Do this Christmas Workout Today for the 11th day of Christmas
Day 11 Christmas workout
Chest, biceps and triceps workout
- Stretch and warm up 5 Min. (can be swapped out with a stretching video)
- Cardio – Elliptical trainer, moderate effort – 45 minutes (Cardio can always be swapped out with your workout videos)
- Chest-Incline Dumbbell Press 3 sets of 15 (use appropriate weight so you struggle on last repetitions )
- Chest-Machine Bench Press 3 sets of 15 (use appropriate weight so you struggle on last repetitions )
- Biceps-Machine Bicep Curl 3 sets of 15 (use appropriate weight so you struggle on last repetitions )
- Biceps-Hammer Curls press 3 sets of 15 (use appropriate weight so you struggle on last repetitions )
7, Tricep push down 3 sets of 15 (use appropriate weight so you struggle on last repetitions )
– Attach a straight or angled bar to a high pulley and grab with an overhand grip (palms facing down) at shoulder width.

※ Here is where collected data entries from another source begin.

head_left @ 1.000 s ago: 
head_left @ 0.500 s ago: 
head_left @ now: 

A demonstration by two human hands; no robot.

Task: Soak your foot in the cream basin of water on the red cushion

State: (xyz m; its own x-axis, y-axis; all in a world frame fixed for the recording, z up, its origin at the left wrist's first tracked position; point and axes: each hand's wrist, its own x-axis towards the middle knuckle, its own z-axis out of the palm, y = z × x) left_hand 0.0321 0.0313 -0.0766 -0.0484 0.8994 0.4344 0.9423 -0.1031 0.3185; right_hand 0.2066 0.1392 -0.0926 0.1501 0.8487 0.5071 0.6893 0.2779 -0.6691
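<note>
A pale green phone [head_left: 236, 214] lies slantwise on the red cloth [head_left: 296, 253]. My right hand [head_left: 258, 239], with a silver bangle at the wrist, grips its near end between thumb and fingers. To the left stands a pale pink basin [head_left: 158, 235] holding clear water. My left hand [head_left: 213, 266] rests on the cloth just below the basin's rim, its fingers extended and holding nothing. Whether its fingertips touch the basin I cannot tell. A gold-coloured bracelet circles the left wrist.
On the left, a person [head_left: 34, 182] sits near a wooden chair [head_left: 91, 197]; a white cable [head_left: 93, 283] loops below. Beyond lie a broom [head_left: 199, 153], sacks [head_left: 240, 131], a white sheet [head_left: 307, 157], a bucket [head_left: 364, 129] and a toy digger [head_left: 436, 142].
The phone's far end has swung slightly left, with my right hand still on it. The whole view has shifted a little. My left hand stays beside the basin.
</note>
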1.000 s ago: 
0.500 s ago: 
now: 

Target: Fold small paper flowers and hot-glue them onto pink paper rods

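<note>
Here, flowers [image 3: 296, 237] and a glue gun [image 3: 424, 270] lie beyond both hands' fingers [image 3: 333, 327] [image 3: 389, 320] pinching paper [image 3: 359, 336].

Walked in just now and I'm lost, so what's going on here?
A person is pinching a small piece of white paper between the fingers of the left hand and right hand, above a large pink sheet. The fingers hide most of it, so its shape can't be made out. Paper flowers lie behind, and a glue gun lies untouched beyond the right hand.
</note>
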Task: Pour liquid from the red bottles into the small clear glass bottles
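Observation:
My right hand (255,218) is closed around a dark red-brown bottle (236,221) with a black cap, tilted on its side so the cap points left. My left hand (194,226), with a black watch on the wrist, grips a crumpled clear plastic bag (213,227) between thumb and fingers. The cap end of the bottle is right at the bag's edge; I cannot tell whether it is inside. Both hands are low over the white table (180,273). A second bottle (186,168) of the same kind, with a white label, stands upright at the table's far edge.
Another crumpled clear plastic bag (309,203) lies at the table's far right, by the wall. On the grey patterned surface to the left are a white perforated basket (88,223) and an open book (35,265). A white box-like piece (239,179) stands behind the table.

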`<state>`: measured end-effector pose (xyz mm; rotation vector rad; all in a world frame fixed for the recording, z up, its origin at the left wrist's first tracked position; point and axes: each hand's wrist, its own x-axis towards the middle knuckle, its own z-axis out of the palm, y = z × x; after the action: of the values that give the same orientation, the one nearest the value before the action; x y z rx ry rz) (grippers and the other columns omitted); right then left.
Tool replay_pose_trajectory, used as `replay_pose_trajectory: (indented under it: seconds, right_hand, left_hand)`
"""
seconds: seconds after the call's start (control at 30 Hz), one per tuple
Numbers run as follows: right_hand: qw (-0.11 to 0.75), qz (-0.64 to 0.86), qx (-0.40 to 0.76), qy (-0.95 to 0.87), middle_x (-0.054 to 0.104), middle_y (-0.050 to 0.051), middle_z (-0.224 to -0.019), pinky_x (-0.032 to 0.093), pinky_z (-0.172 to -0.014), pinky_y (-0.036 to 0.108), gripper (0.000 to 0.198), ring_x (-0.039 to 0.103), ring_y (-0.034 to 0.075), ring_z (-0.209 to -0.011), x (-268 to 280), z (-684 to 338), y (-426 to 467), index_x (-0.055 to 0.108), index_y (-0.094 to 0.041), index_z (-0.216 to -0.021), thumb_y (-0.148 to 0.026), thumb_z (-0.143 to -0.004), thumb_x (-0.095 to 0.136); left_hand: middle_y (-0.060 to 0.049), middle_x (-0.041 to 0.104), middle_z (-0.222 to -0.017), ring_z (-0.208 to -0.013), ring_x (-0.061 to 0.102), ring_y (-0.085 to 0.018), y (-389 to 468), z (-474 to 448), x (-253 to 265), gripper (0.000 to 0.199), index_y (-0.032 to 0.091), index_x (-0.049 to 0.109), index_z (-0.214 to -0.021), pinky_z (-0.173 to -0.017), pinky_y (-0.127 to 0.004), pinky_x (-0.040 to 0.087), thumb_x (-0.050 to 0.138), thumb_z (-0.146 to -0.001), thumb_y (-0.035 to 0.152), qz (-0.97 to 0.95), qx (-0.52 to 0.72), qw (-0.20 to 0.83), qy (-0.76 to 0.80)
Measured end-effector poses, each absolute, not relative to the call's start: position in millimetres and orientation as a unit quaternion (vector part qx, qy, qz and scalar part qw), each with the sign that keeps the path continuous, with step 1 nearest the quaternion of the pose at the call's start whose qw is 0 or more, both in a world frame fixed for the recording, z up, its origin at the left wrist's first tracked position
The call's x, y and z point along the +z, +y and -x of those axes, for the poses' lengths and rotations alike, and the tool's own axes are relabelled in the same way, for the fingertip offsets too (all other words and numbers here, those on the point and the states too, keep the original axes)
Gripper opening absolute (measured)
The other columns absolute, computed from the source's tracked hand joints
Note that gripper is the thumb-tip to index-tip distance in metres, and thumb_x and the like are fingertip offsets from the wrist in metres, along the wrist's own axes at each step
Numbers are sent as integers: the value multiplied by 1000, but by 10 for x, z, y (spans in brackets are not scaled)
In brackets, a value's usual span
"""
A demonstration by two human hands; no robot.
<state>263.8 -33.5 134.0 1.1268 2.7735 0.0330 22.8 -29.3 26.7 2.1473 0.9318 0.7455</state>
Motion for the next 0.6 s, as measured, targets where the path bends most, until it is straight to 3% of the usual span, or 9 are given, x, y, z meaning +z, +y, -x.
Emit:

– Standing upright with the torso straight and a very small inclination forward, bring the upper arms close to your body and perpendicular to the floor. The forearms should be pointing up towards the pulley as they hold the bar. This is your starting position.
– Using the triceps, bring the bar down until it touches the front of your thighs and the arms are fully extended perpendicular to the floor. The upper arms should always remain stationary next to your torso and only the forearms should move. Exhale as you perform this movement.
– After a second hold at the contracted position, bring the bar slowly up to the starting point. Breathe in as you perform this step.
– Repeat for the recommended amount of repetitions.
- Tricep kickbacks press 3 sets of 15 (use appropriate weight so you struggle on last .repetitions )
Set up for the tricep kickback by grabbing a flat bench and sitting a dumbbell on the left hand side at one end.
Position yourself on the left side of the bench with your right knee and right hand resting on the bench.
Using a neutral grip, pick up the dumbbell with your left hand. Keep your back straight and look forward.
Tuck your left upper arm close to your torso and bend at the elbow, forming a 90 degree angle with your upper arm and forearm. This is the starting position.
Moving only at the elbow, raise the dumbbell behind you until your arm is fully extended.
Pause, and then lower the dumbbell back to the starting position.
Repeat this movement for desired reps and then repeat using your right arm.